No one in their right mind would attempt to put something like that together in 2 weeks. Most people take months, if not years, to come up with a plan like we came up with. Now, don't get me wrong. I understand that the point of this was to combine students and stress them out and observe how they work as a team. There was simply too much work for one person to do in two weeks.

That's where the problem comes in. Of the four of us, only two of us really gave a damn about this project. We worked our asses off and slept, on average, 12 hours a week. The fact that it took an entire weekend to recover is simply amazing. I've  never felt so completely exhausted, both mentally and physically.
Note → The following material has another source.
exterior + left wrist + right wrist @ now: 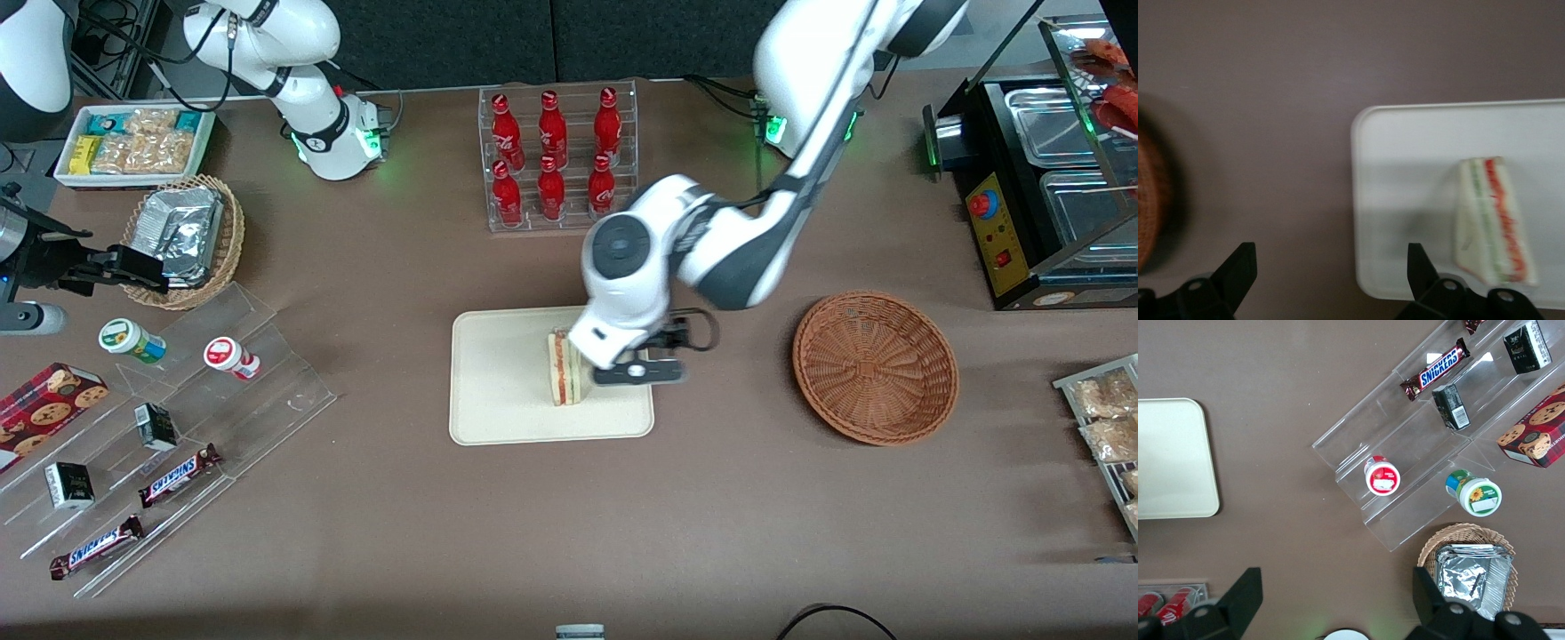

I'm proud of what my team came up with. As far as I'm concerned, however, my team consisted of two people. The other half didn't seem to understand what a team was. And, if they did, they didn't want to be a part of it. I really wish they had quit, or that we had simply given up on them. That's not the point of the class, though. If one failed, we all failed.

So what happened? Two of us did all the work. The other two will get a grade based on what the others did. Where were their sleepless nights? Why, when they would turn something over to us, did we have to do all their work over again because it was sloppy and non-standard? How can you work as a team when certain people flat out refuse? I'm still not sure.

The important thing here is that we finished. This food and beverage management course... this exhausting and mind-numbing two week period... has taught me more than I could ever have imagined. Maybe the point wasn't to rely on your team, but to learn to rely on yourself.

When I started this class, I had no desire to ever own a restaurant. I wanted to run a kitchen someday, but not the entire operation. Now? Well, now I KNOW that I can do it. What's more, I know that there will always be problems. Disagreements. Someone will think it's appropriate to put a turkey and catfish pot pie on a fine dining menu. I lost friends. I gained friends. More importantly, I gained a new perspective.

It makes me a little sad to know that some of my classmates will never succeed in this industry. They don't want to put in the work or the effort. Maybe that's a good thing in a way. It makes those of us who desire to be the best stand out. On the other hand, they will graduate and make my school look bad. I guess I have to understand that I can't control anyone else. All I can do is continue to give my personal best, which I'm discovering is a lot better than most of my classmates. That isn't to say that everyone is like that. There are people in school like me. People who love food. Who love to cook. Who can think for themselves and not need someone to hold their hands through the entire program and remind them what a good job they're doing.

In the end, I know that I've learned a lot more than just how to design a restaurant, or do market research, or schedule BOH operations or how your budget can drive your operation upward or into the ground. I've gained a new respect for the industry and those who succeed, because not many people realize what it takes to do so.

So, to those of you comfortable with mediocrity, enjoy it now. Your shit won't fly when you graduate. If you graduate. And should you end up traveling in the same circles as those of us who actually work, I'll remember you. You made me understand how much harder I could push myself. But you started digging a grave for your career before it even started.